When you deploy a new consumer or fix a bug, you often need to reprocess historical events. Design for this from day one.

type ReplayableConsumer struct {
    consumer Consumer
    handler  Handler
    store    OffsetStore
}

func (c *ReplayableConsumer) ReplayFrom(ctx context.Context, timestamp time.Time) error {
    slog.Info("starting replay", "from", timestamp)

    offset, err := c.consumer.OffsetForTimestamp(ctx, timestamp)
    if err != nil {
        return err
    }

    c.consumer.Seek(ctx, offset)

    count := 0
    for {
        msg, err := c.consumer.ReadMessage(ctx)
        if err != nil {
            return err
        }

        if err := c.handler(ctx, msg.Value); err != nil {
            slog.Error("replay handler error", "error", err)
            continue // Don't stop replay for individual failures
        }

        count++
        if count%10000 == 0 {
            slog.Info("replay progress", "processed", count)
        }
    }
}

Prerequisites:

  • Events must be stored durably (Kafka retention, event store)
  • Consumers must be idempotent (replayed events hit the same handlers)
  • Have a way to distinguish replay traffic from live traffic in metrics

Schema Evolution

Events are a public API. You will need to change them without breaking consumers.

Strategy: always additive, never breaking.

// v1
type OrderCreated_v1 struct {
    OrderID string `json:"order_id"`
    Amount  int64  `json:"amount"`
}

// v2 — added fields, didn't remove any
type OrderCreated_v2 struct {
    OrderID    string `json:"order_id"`
    Amount     int64  `json:"amount"`
    Currency   string `json:"currency"`    // New
    CustomerID string `json:"customer_id"` // New
}

Consumers that only know v1 ignore the new fields (standard JSON behavior). New consumers can use the new fields.

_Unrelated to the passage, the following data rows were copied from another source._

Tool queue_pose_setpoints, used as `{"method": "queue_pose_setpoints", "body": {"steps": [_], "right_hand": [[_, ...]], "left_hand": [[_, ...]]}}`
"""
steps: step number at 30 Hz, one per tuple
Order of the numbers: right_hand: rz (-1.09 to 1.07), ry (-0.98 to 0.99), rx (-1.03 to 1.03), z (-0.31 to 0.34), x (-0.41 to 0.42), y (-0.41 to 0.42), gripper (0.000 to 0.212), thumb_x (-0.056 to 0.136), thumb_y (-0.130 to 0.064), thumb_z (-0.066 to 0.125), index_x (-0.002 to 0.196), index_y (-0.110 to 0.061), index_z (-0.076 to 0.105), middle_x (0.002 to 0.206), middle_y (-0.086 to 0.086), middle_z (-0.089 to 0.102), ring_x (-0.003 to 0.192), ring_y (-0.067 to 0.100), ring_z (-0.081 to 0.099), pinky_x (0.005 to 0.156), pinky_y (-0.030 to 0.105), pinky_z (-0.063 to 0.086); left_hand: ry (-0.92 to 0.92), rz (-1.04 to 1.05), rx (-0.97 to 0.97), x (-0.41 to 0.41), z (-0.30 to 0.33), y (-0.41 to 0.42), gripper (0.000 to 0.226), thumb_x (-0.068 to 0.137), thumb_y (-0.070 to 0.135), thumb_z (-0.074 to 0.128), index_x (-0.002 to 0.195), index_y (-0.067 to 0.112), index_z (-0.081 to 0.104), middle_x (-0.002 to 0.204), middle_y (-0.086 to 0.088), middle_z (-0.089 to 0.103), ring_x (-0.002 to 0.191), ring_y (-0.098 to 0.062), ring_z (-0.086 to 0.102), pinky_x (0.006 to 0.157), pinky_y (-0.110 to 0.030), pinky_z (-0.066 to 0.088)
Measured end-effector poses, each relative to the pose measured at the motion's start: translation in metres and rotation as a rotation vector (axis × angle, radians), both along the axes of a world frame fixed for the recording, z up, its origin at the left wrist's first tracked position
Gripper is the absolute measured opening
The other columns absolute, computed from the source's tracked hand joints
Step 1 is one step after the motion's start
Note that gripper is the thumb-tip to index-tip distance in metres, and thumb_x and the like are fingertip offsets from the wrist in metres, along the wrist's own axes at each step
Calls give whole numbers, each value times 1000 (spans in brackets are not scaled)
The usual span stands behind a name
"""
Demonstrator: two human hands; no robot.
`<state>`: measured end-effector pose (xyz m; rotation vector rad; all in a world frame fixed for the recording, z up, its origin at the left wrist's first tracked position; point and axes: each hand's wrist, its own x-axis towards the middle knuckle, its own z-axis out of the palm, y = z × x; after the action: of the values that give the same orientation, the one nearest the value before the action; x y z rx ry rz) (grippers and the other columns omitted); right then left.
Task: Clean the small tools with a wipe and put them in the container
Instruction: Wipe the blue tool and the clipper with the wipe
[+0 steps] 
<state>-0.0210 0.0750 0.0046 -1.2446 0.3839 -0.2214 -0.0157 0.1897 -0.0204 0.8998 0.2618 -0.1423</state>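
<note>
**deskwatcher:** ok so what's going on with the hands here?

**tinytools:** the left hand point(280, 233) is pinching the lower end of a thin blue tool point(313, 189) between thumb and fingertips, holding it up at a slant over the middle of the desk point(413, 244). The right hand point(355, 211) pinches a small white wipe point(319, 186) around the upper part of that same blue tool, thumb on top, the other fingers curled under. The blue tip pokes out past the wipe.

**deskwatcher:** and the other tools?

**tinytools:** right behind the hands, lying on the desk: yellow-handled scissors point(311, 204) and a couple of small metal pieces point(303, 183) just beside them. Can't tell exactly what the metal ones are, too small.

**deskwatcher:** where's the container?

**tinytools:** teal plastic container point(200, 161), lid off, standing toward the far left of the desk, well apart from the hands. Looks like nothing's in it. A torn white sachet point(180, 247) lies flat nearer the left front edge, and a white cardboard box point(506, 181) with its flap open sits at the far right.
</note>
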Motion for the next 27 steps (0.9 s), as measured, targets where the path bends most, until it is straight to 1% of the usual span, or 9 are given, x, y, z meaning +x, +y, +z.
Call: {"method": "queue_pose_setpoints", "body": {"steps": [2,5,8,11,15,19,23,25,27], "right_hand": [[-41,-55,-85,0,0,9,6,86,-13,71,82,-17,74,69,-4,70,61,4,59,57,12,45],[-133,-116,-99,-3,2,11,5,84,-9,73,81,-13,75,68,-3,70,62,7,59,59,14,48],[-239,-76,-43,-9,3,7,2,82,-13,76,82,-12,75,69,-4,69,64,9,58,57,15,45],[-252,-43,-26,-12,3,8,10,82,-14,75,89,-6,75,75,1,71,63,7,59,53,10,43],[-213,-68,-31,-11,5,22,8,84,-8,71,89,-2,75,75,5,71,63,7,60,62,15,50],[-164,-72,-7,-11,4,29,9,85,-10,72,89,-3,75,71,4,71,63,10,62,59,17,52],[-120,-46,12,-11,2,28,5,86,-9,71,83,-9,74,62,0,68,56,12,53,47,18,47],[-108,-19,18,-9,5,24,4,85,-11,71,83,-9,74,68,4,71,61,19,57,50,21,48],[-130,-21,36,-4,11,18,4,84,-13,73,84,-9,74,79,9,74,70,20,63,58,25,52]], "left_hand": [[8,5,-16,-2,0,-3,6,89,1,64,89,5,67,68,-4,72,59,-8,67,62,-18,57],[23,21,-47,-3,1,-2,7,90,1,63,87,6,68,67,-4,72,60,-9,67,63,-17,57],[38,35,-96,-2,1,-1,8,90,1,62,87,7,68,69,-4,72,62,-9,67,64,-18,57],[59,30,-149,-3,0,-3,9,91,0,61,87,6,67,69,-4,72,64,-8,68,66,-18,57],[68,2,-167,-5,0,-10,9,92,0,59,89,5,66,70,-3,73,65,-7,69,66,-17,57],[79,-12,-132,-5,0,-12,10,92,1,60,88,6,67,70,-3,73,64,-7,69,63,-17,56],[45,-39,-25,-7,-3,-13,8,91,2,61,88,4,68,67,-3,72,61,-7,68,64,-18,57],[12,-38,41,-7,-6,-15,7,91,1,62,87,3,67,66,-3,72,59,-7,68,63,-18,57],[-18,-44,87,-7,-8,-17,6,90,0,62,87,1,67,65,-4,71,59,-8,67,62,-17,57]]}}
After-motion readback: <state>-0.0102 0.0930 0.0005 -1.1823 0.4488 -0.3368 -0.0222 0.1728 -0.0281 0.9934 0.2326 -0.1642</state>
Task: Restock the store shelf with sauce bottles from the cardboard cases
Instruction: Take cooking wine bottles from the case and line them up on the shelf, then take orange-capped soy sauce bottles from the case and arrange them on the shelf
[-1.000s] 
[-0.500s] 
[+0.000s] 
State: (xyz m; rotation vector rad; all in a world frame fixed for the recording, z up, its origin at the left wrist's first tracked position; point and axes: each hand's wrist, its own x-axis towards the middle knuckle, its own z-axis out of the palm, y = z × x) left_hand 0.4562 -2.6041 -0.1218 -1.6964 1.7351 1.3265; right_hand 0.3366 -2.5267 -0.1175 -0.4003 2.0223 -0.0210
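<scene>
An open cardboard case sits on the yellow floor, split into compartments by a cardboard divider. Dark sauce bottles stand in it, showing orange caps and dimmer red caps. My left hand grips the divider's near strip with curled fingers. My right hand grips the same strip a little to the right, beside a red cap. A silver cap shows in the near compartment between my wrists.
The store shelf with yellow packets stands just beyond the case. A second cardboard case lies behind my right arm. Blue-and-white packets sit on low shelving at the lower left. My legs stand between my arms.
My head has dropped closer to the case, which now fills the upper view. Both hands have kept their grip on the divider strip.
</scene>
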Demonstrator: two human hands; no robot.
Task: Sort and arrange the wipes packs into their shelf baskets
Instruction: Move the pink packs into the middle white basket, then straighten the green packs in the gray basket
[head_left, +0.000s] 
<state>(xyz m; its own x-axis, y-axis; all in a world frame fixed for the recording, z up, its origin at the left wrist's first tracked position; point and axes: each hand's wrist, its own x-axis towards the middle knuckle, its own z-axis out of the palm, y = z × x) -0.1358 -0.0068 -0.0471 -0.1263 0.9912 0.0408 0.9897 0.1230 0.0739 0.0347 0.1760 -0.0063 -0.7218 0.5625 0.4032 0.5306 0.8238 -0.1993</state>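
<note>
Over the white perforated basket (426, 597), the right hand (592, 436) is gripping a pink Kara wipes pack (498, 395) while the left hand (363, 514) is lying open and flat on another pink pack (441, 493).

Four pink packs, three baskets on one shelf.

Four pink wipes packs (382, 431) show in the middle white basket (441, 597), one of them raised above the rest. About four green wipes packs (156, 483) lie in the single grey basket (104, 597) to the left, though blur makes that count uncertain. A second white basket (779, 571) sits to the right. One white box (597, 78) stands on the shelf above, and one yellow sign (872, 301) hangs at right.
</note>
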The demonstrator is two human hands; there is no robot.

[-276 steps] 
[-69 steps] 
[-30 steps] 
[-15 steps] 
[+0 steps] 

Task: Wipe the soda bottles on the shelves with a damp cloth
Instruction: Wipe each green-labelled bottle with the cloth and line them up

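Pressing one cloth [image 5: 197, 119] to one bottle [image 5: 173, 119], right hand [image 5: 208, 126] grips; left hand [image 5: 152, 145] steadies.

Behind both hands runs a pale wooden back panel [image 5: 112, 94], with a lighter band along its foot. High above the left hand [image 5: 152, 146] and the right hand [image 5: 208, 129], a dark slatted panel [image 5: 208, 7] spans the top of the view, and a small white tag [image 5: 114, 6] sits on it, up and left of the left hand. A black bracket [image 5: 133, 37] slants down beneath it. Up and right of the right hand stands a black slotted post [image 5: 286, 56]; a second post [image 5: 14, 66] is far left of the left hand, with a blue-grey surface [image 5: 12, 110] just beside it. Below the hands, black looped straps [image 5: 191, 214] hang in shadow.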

For breaking changes, publish a new event type entirely:

// Don't modify OrderCreated
// Instead, publish OrderCreatedV2 alongside OrderCreated during migration
// Then deprecate OrderCreated after all consumers migrate

Dead Letter Queue with Context

When events fail, preserve the full context for debugging:

type DeadLetterEntry struct {
    OriginalEvent Event     `json:"original_event"`
    Error         string    `json:"error"`
    StackTrace    string    `json:"stack_trace"`
    ConsumerGroup string    `json:"consumer_group"`
    Partition     int       `json:"partition"`
    Offset        int64     `json:"offset"`
    FailedAt      time.Time `json:"failed_at"`
    RetryCount    int       `json:"retry_count"`
}

Build a simple UI or CLI tool to inspect, replay, and purge DLQ entries. This is the most-used debugging tool for event-driven systems.

Monitoring Checklist

  • Consumer lag per group — are consumers keeping up?
  • Event publish rate — is the system producing events?
  • Processing error rate — are handlers failing?
  • DLQ size — are poison events accumulating?
  • End-to-end latency — time from publish to consumer processing
  • Outbox relay lag — time between DB write and event publish

These patterns aren’t optional — they’re the minimum for running event-driven systems in production. Skip any one of them and you’ll feel the pain within weeks.